Your instructions: Would you retype exactly the lines below, starting with the one that has "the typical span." and going on through the one that has "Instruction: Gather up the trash", with no pictures and nothing else?

Start of Data for analysis

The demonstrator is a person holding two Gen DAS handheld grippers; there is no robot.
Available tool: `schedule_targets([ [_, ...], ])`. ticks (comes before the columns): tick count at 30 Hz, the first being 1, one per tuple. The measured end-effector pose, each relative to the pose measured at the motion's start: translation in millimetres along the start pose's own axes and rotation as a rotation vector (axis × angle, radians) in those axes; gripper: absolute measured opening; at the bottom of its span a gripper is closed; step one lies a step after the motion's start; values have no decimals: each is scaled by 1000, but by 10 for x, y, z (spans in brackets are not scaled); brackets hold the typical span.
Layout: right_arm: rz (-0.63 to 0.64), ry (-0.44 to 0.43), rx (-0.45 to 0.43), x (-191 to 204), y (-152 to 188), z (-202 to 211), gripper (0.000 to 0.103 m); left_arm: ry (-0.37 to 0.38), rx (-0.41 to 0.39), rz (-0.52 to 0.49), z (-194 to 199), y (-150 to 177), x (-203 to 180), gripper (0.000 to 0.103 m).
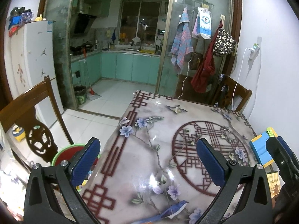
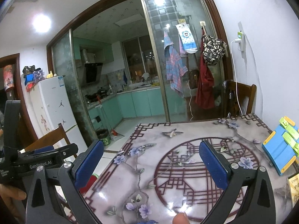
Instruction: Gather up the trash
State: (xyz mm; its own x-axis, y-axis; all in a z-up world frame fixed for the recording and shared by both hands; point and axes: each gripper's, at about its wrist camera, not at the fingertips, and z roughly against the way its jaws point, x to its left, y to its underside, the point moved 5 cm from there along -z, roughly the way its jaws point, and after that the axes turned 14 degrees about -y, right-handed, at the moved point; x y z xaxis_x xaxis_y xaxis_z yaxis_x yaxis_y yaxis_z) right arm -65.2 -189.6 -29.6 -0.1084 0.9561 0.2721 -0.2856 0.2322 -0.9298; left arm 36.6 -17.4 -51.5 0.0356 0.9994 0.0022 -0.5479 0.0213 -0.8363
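My left gripper (image 1: 149,161) hangs open over the near left part of the table (image 1: 149,145), which has a glossy flowered cloth; nothing lies between its blue pads (image 1: 87,160). My right gripper (image 2: 151,163) is also open and empty, held over the table (image 2: 186,136) beside the left one. I make out no loose trash on the cloth in either view. A dark waste bin (image 1: 80,94) with a green label stands on the kitchen floor by the doorway, and shows as the waste bin (image 2: 103,136) in the right wrist view.
A blue and yellow stand (image 2: 282,147) and a yellow packet (image 2: 294,188) sit at the table's right edge by the wall. A wooden chair (image 1: 28,112) stands left of the table, with a red and green round object (image 1: 67,152) below it. A person's fingertip (image 2: 180,218) shows at the bottom.
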Motion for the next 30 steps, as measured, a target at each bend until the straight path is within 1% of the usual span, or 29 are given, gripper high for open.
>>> schedule_targets([
  [13, -3, -6, 9, -18, 34, -44, 102, -17, 7, 0, -29, 2, 70, 103],
  [20, -5, -4, 10, -35, 35, -51, 102, -20, 8, -3, -46, -5, 48, 103],
  [30, -27, 16, 14, -268, 74, -48, 102, -14, 22, -26, -152, -36, -83, 103],
])
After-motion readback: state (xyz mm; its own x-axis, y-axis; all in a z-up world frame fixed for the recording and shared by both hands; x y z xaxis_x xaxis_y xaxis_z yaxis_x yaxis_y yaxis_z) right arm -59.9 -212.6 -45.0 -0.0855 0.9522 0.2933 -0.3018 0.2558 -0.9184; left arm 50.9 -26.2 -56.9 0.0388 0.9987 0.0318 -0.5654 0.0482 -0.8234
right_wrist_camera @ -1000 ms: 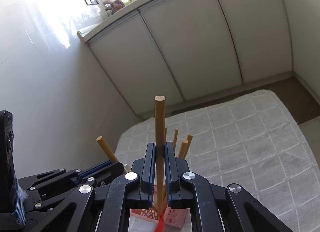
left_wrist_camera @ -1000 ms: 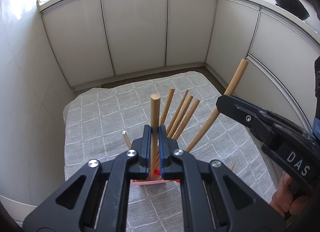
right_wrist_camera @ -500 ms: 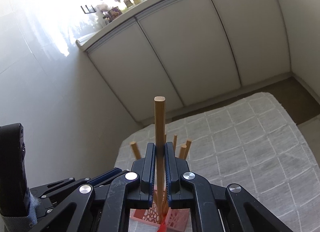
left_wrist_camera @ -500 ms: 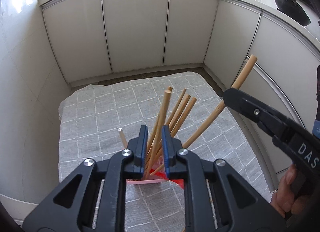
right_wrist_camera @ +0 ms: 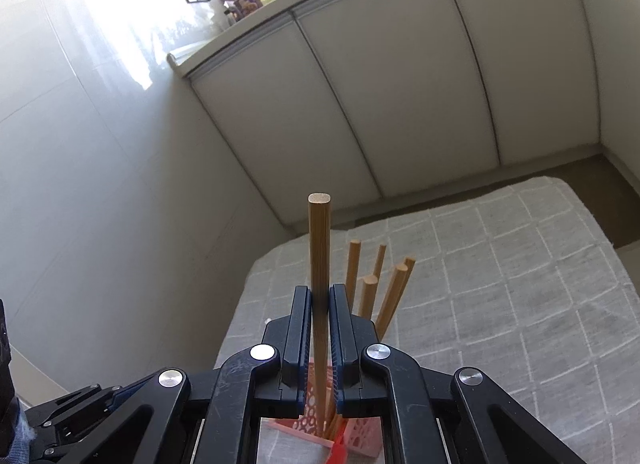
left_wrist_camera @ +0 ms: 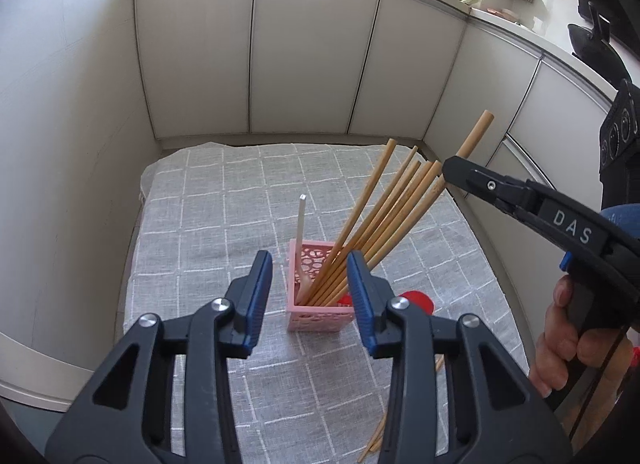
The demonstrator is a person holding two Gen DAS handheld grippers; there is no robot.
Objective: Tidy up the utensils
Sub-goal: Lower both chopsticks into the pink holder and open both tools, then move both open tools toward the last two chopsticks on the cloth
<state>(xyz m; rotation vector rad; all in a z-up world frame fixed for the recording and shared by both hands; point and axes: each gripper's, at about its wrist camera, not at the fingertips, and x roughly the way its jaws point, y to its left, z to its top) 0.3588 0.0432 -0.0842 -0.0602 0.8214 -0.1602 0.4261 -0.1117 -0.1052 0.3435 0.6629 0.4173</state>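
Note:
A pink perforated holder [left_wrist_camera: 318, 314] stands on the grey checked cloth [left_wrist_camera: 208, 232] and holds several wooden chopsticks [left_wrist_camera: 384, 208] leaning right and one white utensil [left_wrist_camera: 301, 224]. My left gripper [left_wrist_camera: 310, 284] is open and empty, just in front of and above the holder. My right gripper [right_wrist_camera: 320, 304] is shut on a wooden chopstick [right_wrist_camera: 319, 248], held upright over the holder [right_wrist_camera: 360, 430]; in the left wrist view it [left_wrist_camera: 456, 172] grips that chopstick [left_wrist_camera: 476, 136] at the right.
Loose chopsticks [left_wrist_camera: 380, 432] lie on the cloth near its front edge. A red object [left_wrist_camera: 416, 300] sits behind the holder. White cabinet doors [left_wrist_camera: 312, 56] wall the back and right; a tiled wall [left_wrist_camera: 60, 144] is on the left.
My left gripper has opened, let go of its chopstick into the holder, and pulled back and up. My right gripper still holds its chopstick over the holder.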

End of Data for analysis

Task response:
Available tool: `schedule_targets([ [_, ...], ])`. ticks (comes before the columns): tick count at 30 Hz, the first being 1, one per tuple. The measured end-effector pose, each relative to the pose measured at the motion's start: translation in millimetres along the start pose's own axes and rotation as a rotation vector (axis × angle, radians) in those axes; gripper: absolute measured opening; at the bottom of its span a gripper is closed; step one lies a step after the motion's start; values have no decimals: each is scaled by 1000, but by 10 for x, y, z (spans in brackets are not scaled); brackets hold the typical span.
Layout: right_arm: rz (-0.63 to 0.64), ry (-0.44 to 0.43), rx (-0.45 to 0.43), x (-191 to 204), y (-152 to 188), z (-202 to 211), gripper (0.000 to 0.103 m); left_arm: ry (-0.37 to 0.38), rx (-0.41 to 0.39), rz (-0.52 to 0.49), z (-194 to 199), y (-150 to 177), x (-203 to 180), gripper (0.000 to 0.103 m).
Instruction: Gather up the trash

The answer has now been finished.